1. Leave Out All the Rest
The album’s third song, “Leave out all the Rest” is basically an apology letter. The song’s working titles were “Fear and “When My Time Comes” before setting down to “Leave out all the Rest”. It features raw guitar and drum playing combined with powerful emotional vocals. In an interview the band’s vocalist Chester Bennington said, “We knew this was going to be a single from the very beginning, so we worked really hard on making sure it had great lyrics. I'm singing 'Pretending someone else can come and save me from myself' during it because it's supposed to feel like an apology letter, as though I'm moving on but I want people to remember the good things and not the bad things. A lot of the song is about humility.” The song has been featured on the original motion picture soundtrack for the film “Twilight” (2008).
“When my time comes
Forget the wrong that I’ve done
Help me leave behind some
Reasons to be missed
And don’t resent me
When you’re feeling empty
Keep me in your memory
Leave out all the rest, leave out all the rest”
2. Shadow of the Day
The fourth track, “Shadow of the Day” is about someone who is suffering and believe sometimes it is easier to just stop trying, even thought people who love you are pushing you onward. Life is not as simple, and sometimes giving up is the answer. This explores the concept of choice: we wither chose to continue on or just let go. And many have to respect on what the choice will be. In facing the Doomsday clock, what will be your choice?

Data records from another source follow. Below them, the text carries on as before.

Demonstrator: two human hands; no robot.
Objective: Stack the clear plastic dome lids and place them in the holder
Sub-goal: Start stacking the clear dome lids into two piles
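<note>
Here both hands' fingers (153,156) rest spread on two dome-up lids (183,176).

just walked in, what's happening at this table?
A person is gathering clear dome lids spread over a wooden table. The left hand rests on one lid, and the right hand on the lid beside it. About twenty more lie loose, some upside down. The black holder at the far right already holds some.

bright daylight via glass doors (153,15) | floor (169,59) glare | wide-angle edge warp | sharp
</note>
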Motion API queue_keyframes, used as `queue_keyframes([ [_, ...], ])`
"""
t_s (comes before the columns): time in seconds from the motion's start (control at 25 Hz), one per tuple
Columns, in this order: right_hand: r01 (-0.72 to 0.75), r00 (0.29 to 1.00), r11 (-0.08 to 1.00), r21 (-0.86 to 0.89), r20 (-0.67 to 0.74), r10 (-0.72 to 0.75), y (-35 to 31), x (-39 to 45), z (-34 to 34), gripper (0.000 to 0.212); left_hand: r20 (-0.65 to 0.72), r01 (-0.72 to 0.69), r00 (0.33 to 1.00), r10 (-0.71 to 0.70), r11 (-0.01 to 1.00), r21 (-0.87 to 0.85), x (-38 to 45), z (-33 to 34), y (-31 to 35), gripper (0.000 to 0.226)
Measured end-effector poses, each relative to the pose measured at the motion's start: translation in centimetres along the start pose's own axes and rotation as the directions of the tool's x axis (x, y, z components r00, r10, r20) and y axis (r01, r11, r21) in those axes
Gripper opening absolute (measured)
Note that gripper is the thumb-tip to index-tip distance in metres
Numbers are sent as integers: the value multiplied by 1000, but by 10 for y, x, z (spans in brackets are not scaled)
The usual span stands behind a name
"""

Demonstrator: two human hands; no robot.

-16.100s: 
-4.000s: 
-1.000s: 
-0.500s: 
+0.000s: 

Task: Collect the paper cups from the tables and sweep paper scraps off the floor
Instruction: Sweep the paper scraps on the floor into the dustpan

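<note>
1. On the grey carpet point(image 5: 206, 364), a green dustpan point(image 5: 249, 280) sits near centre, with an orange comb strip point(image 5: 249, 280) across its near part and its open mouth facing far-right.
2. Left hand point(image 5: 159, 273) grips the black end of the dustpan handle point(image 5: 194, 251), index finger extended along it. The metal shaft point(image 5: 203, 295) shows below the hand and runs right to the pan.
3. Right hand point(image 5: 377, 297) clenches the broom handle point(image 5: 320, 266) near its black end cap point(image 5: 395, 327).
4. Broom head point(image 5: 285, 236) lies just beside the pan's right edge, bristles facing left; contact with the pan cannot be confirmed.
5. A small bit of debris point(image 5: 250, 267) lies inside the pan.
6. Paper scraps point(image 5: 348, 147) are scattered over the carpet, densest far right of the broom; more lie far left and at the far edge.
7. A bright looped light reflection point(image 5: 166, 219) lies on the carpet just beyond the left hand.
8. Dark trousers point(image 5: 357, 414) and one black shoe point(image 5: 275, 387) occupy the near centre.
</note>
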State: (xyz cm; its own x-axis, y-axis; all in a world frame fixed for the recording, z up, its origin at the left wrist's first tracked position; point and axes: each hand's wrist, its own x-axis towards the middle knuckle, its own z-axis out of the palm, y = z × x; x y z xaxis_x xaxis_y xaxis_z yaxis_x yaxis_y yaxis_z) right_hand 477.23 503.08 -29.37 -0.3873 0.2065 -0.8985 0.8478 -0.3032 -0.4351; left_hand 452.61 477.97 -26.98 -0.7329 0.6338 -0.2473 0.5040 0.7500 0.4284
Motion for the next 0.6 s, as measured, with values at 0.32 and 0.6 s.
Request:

“In cards and flowers on your window
Your friends all plead for you to stay
Sometimes beginnings aren’t so simple
Sometimes goodbye’s the only way
And the sun will set for you, the sun will set for you.”
3. What I’ve Done
Probably one of the most popular Linkin Park song because of the commercially successful film “Transformers” (2007). “What I’ve Done” powerful lyrics suggest remorse for what we (as humans) have done. The music video directed by the band’s turntablist Joe Hahn starts in a Californian desert with footage reflecting on different social and environmental issues including, global warming, pollution, racism, Nazism, abortion, starvation, obesity, the Holocaust and nuclear warfare among others. It also features important historical figures just as Mother Teresa, Robert Kennedy, Mahatma Gandhi, Fidel Castro, Joseph Stalin and Hitler among others. These ideas and important figures explore the cause and effect humanity has socially and environmentally in our world. It follows the idea of what has caused the Doomsday to come in minutes.
“I’ll face myself
To cross out what I’ve become
And let go of what I’ve done
For what I’ve done
I start again
And whatever pain my come
Today this ends
I’m forgiving what I’ve done”
Now because this album sounds completely different from the band’s earlier works, many dismissed it without actually listening to the whole story’s concept. The Rolling Stones gave the album 4 out of 5 stars stating, “Rap metal is dead. Linkin Park are not, because they were always more than the meager sum of that combination — more pop and classic rock in their riffs, hooks and drive, even on Collision Course, Linkin Park are more of something else — topical — and furiously good at it.”
But AllMusic gave it 3 1/2 out of 5 stars saying, “[Linkin Park] try to sound mature isn’t always convincing, either possible because it sounds like a skate punk uncomfortably trying on his big brother’s suit.”
Despite many fans not liking the maturity and new direction of the band, you cannot deny that this along with the following album, “A Thousands Suns," illustrate the dark internal struggles of human beings faced in a world of pure problems and misery that many try to deflect.